Oct 20, 2008

Campbell on Christian Experience

Alexander Campbell wrote much on the topic of Christian experience, and on the "spritual operations of the Spirit," for he lived in a time when many Baptists believed that assurance of salvation, or regeneration itself, came from certain emotional states or from some sensation. Though I think he went to an extreme himself, in fighting an extreme, nevertheless I cannot disagree with what he wrote in the following. Can you?


"THE object of this essay is to account for a difference in degree between the comforts of forgiveness enjoyed by the first converts, contrasted with those now converted to the ancient gospel.

As a preliminary to this, it may be remarked that amongst the moderns, corrupted by human gospels, there is a prevailing idea that persons are pardoned by means of, or in consequence of, a thought or a feeling. Hence, we often hear persons, in relating their experience, date all their joys and their hopes of heaven from some idea which they formed, from some feeling of which they were conscious, or from some impression made upon their minds, at a certain time. Ask such what they know concerning the pardon of their sins and they generally refer to that idea, feeling, or impression, as proof that they were pardoned.

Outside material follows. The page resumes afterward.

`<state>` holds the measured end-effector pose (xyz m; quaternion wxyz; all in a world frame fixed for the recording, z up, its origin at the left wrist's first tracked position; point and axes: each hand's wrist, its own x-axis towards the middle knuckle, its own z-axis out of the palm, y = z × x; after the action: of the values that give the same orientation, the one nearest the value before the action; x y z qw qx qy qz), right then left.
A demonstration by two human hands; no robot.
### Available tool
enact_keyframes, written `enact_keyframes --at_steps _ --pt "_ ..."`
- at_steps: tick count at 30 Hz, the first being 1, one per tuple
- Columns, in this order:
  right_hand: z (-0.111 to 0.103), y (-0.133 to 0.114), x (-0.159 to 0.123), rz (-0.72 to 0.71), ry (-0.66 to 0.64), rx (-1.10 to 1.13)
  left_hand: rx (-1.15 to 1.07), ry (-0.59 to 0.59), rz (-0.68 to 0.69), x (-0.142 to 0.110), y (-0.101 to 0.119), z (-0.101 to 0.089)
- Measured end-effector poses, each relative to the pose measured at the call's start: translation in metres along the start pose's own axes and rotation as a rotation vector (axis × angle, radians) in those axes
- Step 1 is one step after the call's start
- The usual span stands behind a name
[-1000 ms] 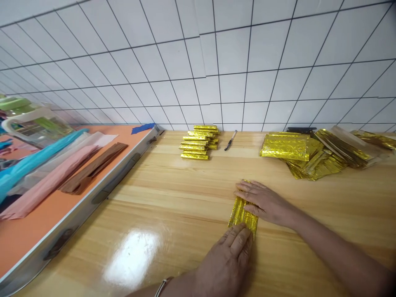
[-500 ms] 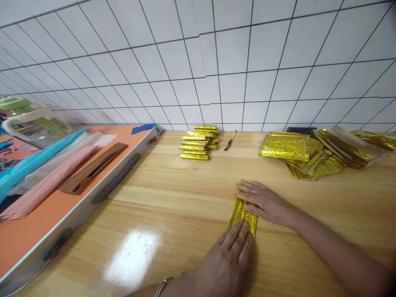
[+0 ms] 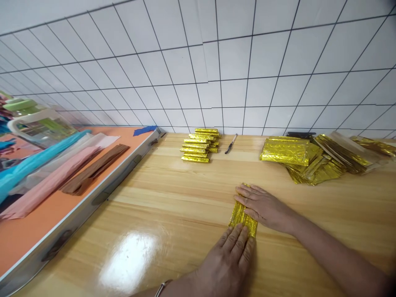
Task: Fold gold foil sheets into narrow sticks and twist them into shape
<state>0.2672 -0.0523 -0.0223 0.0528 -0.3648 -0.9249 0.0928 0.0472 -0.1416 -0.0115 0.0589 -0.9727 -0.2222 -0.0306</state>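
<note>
Left hand (image 3: 229, 258) and right hand (image 3: 267, 208), both palm down, lie on a folded gold foil sheet (image 3: 238, 213); neither is clamped round it. From my remote station I see the left hand's fingers nearly together on the near end, the right hand's slightly apart across the far end. I take the pen (image 3: 231, 144) as reference. The foil sheet rests flat on the table (image 3: 173, 198), on the near side of the pen and slightly to its right. It lies ahead of the left palm, pen-ward, and to the left of the right wrist; since both hands touch it, I call neither nearer. Its long axis, marked by lengthwise creases, runs away from the wearer, the far end pointing roughly toward the pen. Left of the pen: a stack of narrow gold foil strips (image 3: 195, 147). Right of the pen: a heap of flat gold foil pieces (image 3: 284, 151). Well to the left of the pen: a brown crepe-like strip (image 3: 95, 169).
</note>
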Motion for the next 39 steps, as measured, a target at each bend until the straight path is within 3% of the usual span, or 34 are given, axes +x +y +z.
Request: enact_keyframes --at_steps 5,9,15,20,31,39 --pt "-0.001 -0.018 -0.005 0.006 0.042 -0.008 0.045 0.078 0.008 0.002 -0.001 -0.001" --pt "-0.001 -0.032 -0.008 -0.065 -0.042 0.087 0.047 0.087 -0.004 0.003 0.000 0.001" --pt "0.000 -0.021 -0.006 -0.083 -0.075 0.120 0.053 0.090 -0.006 0.003 0.001 0.002" --pt "0.000 -0.009 0.000 -0.046 -0.031 0.076 -0.011 0.101 -0.038 0.002 0.003 0.007" --pt "0.006 -0.008 0.014 0.226 0.025 -0.096 -0.166 -0.029 -0.088 0.001 0.006 -0.008" --pt "0.020 -0.046 0.050 0.479 0.120 -0.207 -0.192 -0.022 -0.128 0.001 0.010 -0.011"
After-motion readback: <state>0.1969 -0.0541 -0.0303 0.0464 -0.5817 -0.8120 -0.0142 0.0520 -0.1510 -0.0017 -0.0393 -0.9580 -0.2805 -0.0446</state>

From this, in retrospection, often spring all their confidence and their present joys. Their knowledge of remission is their recollection of such an idea, feeling, or impression. According to its vividness, or faintness are their present comforts and hopes. If, at any time, their recollections should fail, or the original idea or impression become less vivid, doubts and fears arise; clouds overspread their heaven, gloomy feelings, and religious chills and fevers, disturb their tranquility. But, if the impression, that at a certain time they were truly converted, increase by new experiences, called by them the witness of the Spirit, the first idea, feeling, or impression, augmented by more recent ideas, feelings, and impressions of a similar character, produces a glow intense and a joy unutterable. Still, however, the fons et principium, the fountain and origin of all their hopes and joys, is an impression that they were at a certain time pardoned; and, mark what follows, that they were at that time pardoned is an INFERENCE drawn from what passed in their minds. Their feelings were the premises, and their pardon is the conclusion.

That the fountain and origin of all true peace, hope, and joy is an assurance of the pardon of all sin, and an adoption into God's own family is cheerfully conceded: for this is that for which we contend. But whether this assurance is any inference drawn from such premises;--from the workings of a guilty conscience--terrors, [498] convictions, feelings, and a subsequent calm, or from the written and well attested testimony of God, received and obeyed, is the great question.

The foundation of this assurance with the ancient converts was the testimony of God; with the modern converts to humanized gospels, it appears to be an inference drawn from one's own feelings. On testimony true and faithful, the ancients built; on inference the moderns rely. When the controversy is pruned from all verbosity and intricacy, this seems to be the fair and simple state of the case."

"When we reflect that all mental comfort, all spiritual health, all peace of mind, hope, and joy, arise from a sense of the friendship and favor of God, or from the knowledge of the remission of our sins, it is most obvious that the clearer the evidence, or the greater the certainty of pardon, the greater the peace, hope, love, and joy of the convert."